Ihnen wurden die Hände hinterm Rücken zusammengebunden und vor sie wurden drei gefüllte Schnapsgläser gestellt, die sie ausleeren mussten. Es war bis dato schon einiges an Alkohol geflossen, dementsprechend belustigt waren auch die Gäste, zumal Alea extra vorsichtig sein musste, ihm drohte ja immer noch das Kleid.

Am Ende gewann Luzi, der hatte aber auch allgemein mehr Übung in derlei ‚Sport', doch Alea nahm es mit Humor. Er meinte nur trocknen, „Na ja, kann halt nicht jeder so gut schlucken..." Zu spät realisierte er, was genau er da gesagt hatte. Zum Glück waren Jenny und die anderen Kinder zu diesem Zeitpunkt schon längst im Bett und die Erwachsenen hatten genug intus – die älteren Generationen mit eingeschlossen – dass sie diesen Kommentar als lustig und NICHT als peinlich empfanden. Luzi hingegen sah das ein bisschen anders.

‚Subway to Sally' war inzwischen wieder auf die kleine Bühne gewandert und klimperte im Hintergrund, während die beiden Chaoten von ‚Das Niveau' zum Brautpaar gingen und Beide in die Mitte des Saals auf je einen Stuhl platzierten.

„Nun, die Zeit ist ja schon sehr fortgeschritten und da kleine Kinder brav in ihren Bettchen sind, wird es wohl Zeit unser letztes Spiel zu spielen.
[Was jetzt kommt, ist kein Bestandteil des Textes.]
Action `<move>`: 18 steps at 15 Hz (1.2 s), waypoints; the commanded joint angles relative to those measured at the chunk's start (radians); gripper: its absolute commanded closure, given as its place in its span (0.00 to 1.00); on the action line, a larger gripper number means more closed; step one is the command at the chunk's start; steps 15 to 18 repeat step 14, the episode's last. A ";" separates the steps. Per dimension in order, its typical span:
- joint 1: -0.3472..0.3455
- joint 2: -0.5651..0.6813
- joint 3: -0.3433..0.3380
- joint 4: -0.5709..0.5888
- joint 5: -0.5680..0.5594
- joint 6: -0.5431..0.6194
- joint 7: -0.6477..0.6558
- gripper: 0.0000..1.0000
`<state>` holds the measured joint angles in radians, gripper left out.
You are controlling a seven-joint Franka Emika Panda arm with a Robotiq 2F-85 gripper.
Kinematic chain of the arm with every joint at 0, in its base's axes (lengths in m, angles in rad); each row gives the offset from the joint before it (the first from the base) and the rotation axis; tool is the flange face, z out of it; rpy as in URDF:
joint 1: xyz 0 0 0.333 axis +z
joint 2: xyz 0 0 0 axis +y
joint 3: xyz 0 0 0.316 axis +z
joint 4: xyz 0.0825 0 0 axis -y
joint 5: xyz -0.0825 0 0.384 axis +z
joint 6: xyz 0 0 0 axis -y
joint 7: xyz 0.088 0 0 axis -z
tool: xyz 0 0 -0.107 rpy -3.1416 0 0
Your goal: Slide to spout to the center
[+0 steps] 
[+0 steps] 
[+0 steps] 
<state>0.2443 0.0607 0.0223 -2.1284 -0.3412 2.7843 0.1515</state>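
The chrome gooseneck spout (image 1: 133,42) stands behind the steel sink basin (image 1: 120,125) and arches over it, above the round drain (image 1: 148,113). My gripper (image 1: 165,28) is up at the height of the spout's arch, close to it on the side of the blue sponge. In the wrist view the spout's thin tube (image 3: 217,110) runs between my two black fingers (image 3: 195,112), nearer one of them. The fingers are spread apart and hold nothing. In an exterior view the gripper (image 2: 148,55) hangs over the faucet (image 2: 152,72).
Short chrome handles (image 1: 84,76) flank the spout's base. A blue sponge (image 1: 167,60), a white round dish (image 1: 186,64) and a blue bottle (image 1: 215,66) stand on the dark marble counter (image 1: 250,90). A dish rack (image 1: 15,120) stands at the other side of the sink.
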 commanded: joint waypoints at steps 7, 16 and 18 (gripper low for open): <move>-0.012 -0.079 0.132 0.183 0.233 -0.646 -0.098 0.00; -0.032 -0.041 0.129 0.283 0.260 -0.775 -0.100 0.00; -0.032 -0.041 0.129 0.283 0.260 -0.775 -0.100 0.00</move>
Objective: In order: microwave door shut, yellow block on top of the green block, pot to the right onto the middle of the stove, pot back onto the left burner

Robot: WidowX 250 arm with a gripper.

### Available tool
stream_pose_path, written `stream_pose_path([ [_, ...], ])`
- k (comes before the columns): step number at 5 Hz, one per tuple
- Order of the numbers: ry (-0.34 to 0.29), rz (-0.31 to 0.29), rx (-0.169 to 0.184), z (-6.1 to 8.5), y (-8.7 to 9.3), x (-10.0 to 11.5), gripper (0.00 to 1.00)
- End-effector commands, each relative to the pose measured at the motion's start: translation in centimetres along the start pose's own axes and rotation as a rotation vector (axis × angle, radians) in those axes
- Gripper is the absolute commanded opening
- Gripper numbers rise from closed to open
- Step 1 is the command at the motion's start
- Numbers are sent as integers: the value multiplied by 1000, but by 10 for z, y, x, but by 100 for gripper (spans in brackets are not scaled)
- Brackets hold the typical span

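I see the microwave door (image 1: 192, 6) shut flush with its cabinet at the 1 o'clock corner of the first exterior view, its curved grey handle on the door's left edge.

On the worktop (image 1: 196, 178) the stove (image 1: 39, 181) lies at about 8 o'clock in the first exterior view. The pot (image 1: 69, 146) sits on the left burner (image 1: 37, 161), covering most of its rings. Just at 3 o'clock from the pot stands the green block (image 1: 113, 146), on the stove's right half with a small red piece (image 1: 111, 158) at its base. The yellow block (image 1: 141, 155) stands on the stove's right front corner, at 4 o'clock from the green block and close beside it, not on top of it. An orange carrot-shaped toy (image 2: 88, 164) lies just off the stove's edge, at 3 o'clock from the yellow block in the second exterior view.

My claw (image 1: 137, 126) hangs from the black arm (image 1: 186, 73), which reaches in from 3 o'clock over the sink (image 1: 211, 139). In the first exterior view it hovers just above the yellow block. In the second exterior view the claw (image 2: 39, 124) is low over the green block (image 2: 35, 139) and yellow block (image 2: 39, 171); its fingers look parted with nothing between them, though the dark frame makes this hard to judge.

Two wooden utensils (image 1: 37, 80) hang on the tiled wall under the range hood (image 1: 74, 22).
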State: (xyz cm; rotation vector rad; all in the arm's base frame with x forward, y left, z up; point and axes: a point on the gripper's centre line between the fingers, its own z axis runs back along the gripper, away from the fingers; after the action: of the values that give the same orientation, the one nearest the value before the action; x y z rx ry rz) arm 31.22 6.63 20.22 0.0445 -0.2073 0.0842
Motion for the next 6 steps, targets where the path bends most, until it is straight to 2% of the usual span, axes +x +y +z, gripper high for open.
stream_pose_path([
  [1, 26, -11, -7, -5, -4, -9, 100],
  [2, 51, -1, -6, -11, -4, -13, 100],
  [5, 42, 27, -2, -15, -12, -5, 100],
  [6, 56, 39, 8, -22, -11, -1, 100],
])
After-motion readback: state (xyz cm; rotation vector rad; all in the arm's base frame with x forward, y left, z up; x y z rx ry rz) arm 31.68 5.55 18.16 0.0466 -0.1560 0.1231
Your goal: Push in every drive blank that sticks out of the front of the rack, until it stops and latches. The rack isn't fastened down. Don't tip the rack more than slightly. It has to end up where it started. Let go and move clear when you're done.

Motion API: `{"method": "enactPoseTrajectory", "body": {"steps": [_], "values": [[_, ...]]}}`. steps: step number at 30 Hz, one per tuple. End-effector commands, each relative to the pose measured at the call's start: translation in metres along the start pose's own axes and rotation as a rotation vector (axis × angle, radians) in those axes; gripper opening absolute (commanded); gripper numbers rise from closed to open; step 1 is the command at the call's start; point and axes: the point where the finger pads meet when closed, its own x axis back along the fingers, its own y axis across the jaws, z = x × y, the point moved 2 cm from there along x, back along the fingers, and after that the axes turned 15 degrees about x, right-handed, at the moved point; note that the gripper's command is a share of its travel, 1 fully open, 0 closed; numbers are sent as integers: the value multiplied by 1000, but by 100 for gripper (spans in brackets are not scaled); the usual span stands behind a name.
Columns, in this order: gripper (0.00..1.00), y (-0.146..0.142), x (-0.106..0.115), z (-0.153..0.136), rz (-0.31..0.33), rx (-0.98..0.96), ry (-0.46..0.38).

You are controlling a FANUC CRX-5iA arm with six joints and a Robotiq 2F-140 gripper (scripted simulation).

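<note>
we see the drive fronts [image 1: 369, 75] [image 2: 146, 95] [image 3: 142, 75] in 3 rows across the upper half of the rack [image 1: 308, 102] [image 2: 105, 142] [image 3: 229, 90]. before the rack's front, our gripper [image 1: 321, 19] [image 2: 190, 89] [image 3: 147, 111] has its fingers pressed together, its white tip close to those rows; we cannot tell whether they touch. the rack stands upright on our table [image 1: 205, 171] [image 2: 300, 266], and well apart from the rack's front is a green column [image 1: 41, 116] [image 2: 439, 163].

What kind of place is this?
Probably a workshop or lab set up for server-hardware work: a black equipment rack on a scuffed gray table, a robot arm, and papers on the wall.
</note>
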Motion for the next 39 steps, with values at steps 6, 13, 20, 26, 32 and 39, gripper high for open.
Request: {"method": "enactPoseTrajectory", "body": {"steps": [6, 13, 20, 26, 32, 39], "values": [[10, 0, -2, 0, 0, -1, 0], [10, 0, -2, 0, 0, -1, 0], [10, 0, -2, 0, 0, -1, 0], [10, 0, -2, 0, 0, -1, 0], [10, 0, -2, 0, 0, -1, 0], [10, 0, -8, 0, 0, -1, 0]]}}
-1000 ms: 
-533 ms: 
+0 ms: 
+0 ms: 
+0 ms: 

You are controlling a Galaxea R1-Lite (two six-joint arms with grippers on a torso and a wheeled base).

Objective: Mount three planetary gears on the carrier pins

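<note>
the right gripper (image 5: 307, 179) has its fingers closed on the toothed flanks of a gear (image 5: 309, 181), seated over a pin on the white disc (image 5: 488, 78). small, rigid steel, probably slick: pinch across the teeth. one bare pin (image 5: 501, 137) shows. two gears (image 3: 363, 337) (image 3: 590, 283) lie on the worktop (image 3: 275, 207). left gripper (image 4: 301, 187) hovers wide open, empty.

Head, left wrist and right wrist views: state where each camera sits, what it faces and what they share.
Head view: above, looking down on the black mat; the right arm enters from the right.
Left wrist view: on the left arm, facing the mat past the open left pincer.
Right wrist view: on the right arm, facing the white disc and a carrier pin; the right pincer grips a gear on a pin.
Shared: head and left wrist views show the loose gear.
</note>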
Hier, mein liebes Brautpaar, werden wir erfahren, wie gut ihr euch eigentlich kennt, beziehungsweise wie ihr euch und eure Beziehung einschätzt."

„Aber keine Sorge", Sören hatte nun das Wort ergriffen, „Wir werden langsam anfangen."

„Oje", murmelte Luzi zu sich selber, doch sein Ehemann hatte ihn trotzdem gehört und nahm kurz seine Hand. So gut das eben ging, wenn man Rücken an Rücken saß.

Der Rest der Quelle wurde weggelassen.